Coherence time of over a second in a telecom-compatible quantum memory storage material

TL;DR

This paper demonstrates a rare-earth quantum memory material with a hyperfine coherence time exceeding one second at telecom wavelengths, advancing the development of long-distance quantum communication.

Contribution

It introduces $^{167}$Er$^{3+}:$Y$_{2}$SiO$_{5}$ as a practical quantum memory candidate with record coherence times and efficient optical pumping capabilities.

Findings

Hyperfine coherence time of 1.3 seconds observed.

First demonstration of efficient optical pumping in a rare-earth system.
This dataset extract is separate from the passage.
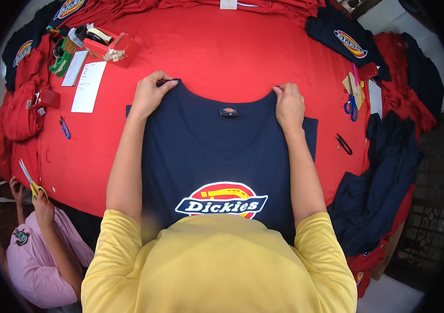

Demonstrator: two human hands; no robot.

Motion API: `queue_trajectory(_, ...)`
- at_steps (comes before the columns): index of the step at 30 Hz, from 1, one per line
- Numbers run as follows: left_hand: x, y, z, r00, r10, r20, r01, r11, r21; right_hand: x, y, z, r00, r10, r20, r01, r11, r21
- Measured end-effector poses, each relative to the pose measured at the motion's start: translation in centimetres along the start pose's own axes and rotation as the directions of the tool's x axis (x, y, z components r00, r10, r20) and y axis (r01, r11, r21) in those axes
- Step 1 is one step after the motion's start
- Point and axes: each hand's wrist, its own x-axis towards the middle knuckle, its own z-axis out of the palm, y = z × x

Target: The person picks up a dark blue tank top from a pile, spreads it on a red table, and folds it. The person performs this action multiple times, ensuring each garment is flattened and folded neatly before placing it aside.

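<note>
A navy blue shirt [211, 151] with a wide scooped neckline lies spread in front of me on the red-covered table [206, 47]. Its chest bears a red, yellow and white logo print, and a small label sits inside the neck. My left hand [151, 93] pinches the shirt's left shoulder edge between thumb and fingers. At the other shoulder, my right hand [289, 106] pinches the fabric in the same way. The neckline hangs in a curve between both hands. The shirt's lower part is hidden by my body.
At the far left stand a red tape dispenser [123, 50], a notepad [74, 68] and a paper sheet [88, 87]. A thread snipper [65, 128] lies nearer. Right are blue scissors [352, 107], black snips [344, 144] and navy garments [373, 182]. At lower left, a person holds yellow scissors [36, 188].
</note>
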Motion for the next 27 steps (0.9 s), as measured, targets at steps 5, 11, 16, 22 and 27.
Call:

Material shows high absorption and suitable transitions for broadband spin-wave storage.

Abstract

Quantum memories for light will be essential elements in future long-range quantum communication networks. These memories operate by reversibly mapping the quantum state of light onto the quantum transitions of a material system. For networks, the quantum coherence times of these transitions must be long compared to the network transmission times, approximately 100 ms for a global communication network. Due to a lack of a suitable storage material, a quantum memory that operates in the 1550 nm optical fiber communication band with a storage time greater than 1 us has not been demonstrated. Here we describe the spin dynamics of $^{167}$Er$^{3+}:$Y$_{2}$SiO$_{5}$ in a high magnetic field and demonstrate that this material has the characteristics for a practical quantum memory in the 1550 nm communication band. We observe a hyperfine coherence time of 1.3 seconds. Further, we demonstrate efficient optical pumping of the entire ensemble into a single hyperfine state, the first such demonstration in a rare-earth system and a requirement for broadband spin-wave storage. With an absorption of 70 dB/cm at 1538 nm and $\Lambda$-transitions enabling spin-wave storage, this material is the first candidate identified for an efficient, broadband quantum memory at telecommunication wavelengths.